The American Legion Magazine
By Alan W. Dowd
Preoccupied with wars in Iraq and Afghanistan, and nukes in Iran and North Korea, the United States has a new/old problem to worry about right in its own backyard: Communists and other far-left politicians are sweeping to power all across Latin America. Perhaps no one embodies this unexpected communist comeback better than Nicaragua’s Daniel Ortega, who was returned to power last November.
The former revolutionary has traded in his fatigues for a suit and tie, and he says he wants “to develop relations with the entire international community,” including closer ties with the United States. But more than a quarter-century of history is hard to overcome or overlook.
Backwards to the Future
It’s an irony of history that President Coolidge actually sent US Marines to Nicaragua in the 1920s for the very same reason President Reagan armed Ortega’s foes in the 1980s—to combat communism.
A Nicaraguan nationalist named Augusto Sandino would lead a resistance movement against Coolidge’s expeditionary force. After three years of evading American Marines and terrorizing Nicaraguan collaborators, Sandino’s legend grew into a movement with its own name—the Sandinistas.
But Sandino may have actually hated America more than he loved his homeland: David Brooks, a Foreign Service officer with the US State Department, reminds us that the official seal of Sandino’s private army was a Nicaraguan rebel beheading a US Marine. It’s worth noting that Ortega calls Sandino his idol.
The Marines never caught Sandino, but military strongman Anastasio Somoza’s troops did, killing him in 1934.

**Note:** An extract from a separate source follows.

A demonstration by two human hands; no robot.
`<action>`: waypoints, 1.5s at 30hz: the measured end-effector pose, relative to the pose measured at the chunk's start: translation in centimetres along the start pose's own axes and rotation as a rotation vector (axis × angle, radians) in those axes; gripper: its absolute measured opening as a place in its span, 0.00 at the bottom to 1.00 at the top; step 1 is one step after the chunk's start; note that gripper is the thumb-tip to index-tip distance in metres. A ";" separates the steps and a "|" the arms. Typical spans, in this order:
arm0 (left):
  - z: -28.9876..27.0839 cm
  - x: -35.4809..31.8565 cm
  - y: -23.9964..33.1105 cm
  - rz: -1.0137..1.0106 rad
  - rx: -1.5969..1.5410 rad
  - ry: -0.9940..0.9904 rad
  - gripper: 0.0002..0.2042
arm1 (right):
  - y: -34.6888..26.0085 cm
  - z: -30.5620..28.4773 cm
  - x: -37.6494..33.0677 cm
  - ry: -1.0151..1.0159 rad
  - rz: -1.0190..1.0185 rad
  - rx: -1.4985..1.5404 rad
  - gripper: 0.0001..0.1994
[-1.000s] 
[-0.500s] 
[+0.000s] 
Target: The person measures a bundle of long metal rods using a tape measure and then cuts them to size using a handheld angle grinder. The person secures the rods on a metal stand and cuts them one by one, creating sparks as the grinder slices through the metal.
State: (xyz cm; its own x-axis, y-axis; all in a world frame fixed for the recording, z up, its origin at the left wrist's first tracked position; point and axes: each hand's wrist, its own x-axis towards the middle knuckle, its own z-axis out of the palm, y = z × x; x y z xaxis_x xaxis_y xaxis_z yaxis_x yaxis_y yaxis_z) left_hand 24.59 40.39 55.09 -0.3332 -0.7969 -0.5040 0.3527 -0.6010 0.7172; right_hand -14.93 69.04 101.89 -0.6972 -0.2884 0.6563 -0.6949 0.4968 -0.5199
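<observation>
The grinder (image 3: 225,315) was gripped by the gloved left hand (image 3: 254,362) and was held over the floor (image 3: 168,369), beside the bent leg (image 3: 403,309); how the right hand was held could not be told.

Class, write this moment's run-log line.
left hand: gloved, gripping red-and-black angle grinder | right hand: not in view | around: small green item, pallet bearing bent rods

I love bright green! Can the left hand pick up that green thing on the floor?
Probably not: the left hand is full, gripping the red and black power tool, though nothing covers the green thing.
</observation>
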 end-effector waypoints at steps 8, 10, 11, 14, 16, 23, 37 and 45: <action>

The right-wing dictatorship of the Somozas would rule Nicaragua until 1979, when Ortega’s left-wing dictatorship took over. During their reign, the US-backed Somozas usurped some five-million square acres of Nicaraguan land and controlled all of the country’s major industries. Writing in The Fifty-Year Wound, historian Derek Leebaert observes that Washington’s Central America policy during the Cold War often came down to backing the bad against the worse. This certainly proved true in Nicaragua after Somoza.
The Sandinista National Liberation Front, which Ortega rode and steered to power, was actually founded in Cuba in 1961. As historian Paul Johnson notes, in Ortega’s Nicaragua “Cuba acquired the first satellite of its own.”
Indeed, Ortega’s reign was marked by close collaboration with Cuba, the Soviet Union and the Warsaw Pact. From 1980-1990, Moscow propped up Ortega with $1 billion annually. Ortega used Soviet aid to build an army that was bigger than anything fielded by his neighbors and to export the revolution into other parts of Central America. Toward that end, Soviet helicopter gunships and heavy artillery began arriving in 1985, T-54 and T-55 tanks even earlier.
As Leebaert writes, it wasn’t until the twentieth anniversary of their so-called revolution—devolution may be a more accurate term—that the Sandinistas finally admitted what they had denied all along: that they had indeed funneled Soviet money and weapons to El Salvador. Even PBS was forced to concede after Ortega’s ouster, “It is by now a matter of public record that Reagan’s assessment of the Sandinistas was largely correct, and the American public was in fact duped.”
As the Heritage Foundation painstakingly reported at the time, Ortega also sought common cause with terrorist groups such as ETA and the Palestinian Liberation Organization, which opened an embassy in Managua in the early 1980s. Ortega even sent Nicaraguan officials to Lebanon and Libya for terrorist training. It paid off: By 1985, Sandinista commandos were participating in kidnapping operations and terrorist attacks in Colombia and Costa Rica.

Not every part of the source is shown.